Question

6. In parallelogram ABCD, E and F are mid-points
of the sides AB and CD respectively. The line
segments AF and BF meet the line segments
ED and EC at points G and H respectively
Prove that:
(i) triangles HEB and FHC are congruent;
(ii) GEHF is a parallelogram.​

Answer 1

Given:

In parallelogram ABCD, E and F are mid-points  of the sides AB and CD respectively

The line  segments AF and BF meet the line segments  ED and EC at points G and H respectively

To prove:

(i) Triangles HEB and FHC are congruent

(ii) GEHF is a parallelogram

Solution:

(i) Proving triangles HEB and FHC are congruent:

In parallelogram ABCD,

E is the midpoint of the side AB

∴ AE = BE

and

F is the midpoint of side CD  

∴ DF = CF

Also, AB = CD ..... [opposite sides of parallelogram are equal in length]

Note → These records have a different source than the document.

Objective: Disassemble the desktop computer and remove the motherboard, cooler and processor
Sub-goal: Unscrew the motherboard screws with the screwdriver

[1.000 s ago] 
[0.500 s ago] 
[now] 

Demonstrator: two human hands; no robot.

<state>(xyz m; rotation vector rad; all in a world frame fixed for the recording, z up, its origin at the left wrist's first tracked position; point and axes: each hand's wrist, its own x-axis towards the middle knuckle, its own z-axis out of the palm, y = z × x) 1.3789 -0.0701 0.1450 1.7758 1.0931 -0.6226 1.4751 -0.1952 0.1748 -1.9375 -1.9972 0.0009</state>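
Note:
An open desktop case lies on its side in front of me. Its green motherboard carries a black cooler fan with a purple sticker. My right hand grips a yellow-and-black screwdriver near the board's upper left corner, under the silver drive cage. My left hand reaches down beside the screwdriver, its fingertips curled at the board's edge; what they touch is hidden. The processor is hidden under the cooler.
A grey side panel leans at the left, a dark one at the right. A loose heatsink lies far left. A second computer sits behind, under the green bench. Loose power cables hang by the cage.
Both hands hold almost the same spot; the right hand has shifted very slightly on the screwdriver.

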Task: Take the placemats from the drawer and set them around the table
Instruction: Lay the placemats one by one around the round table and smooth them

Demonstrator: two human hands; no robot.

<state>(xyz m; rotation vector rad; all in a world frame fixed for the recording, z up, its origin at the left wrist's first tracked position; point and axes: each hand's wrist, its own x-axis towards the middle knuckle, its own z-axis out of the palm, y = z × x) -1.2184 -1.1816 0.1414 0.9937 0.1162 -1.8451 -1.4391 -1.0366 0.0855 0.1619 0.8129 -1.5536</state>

∴ AE = BE = DF = CF  ...... (1)  

In △HEB and △FHC,  we have

∠EHB = ∠FHC ....... [ vertically opposite angles ∵ AB // CD]

∠HFC = ∠HBE ..... [alternate angles ∵ AB // CD and BF is a transversal]

BE = CF  ..... [from (1)]

∴ Δ HEB ≅ Δ FHC ..... [by AAS congruency]

Hence proved

(ii). Proving the GEHF is a parallelogram:

Considering quadrilateral AECF,  we have

AE = CF  ..... [from (1)]

and

AE // CF ...... [AB // CD]

We can conclude,  

⇒ AECF is a parallelogram ..... [∵ Opposite sides of a parallelogram are parallel to each other and equal in length]

⇒ EC // AF

⇒ EH // GF ...... (2)

Similarly, considering quadrilateral BEDF,  we have

BE = DF  ..... [from (1)]

and  

BE // DF .... [AB // CD)]

We can conclude,  

⇒ BEDF is a parallelogram ..... [∵ Opposite sides of a parallelogram are parallel to each other and equal in length]

⇒ BF // ED

⇒ HF // GE ..... (3)

From (2) and (3) we get,

EH // GF and HF // GE

⇒ since the quadrilateral, GEHF has its pair of opposite sides parallel to each other and in a parallelogram, the pair of opposite sides are parallel to each other and equal in length.

∴ GEHF is a parallelogram

Hence proved

[Note:- Figure is given as an attachment below]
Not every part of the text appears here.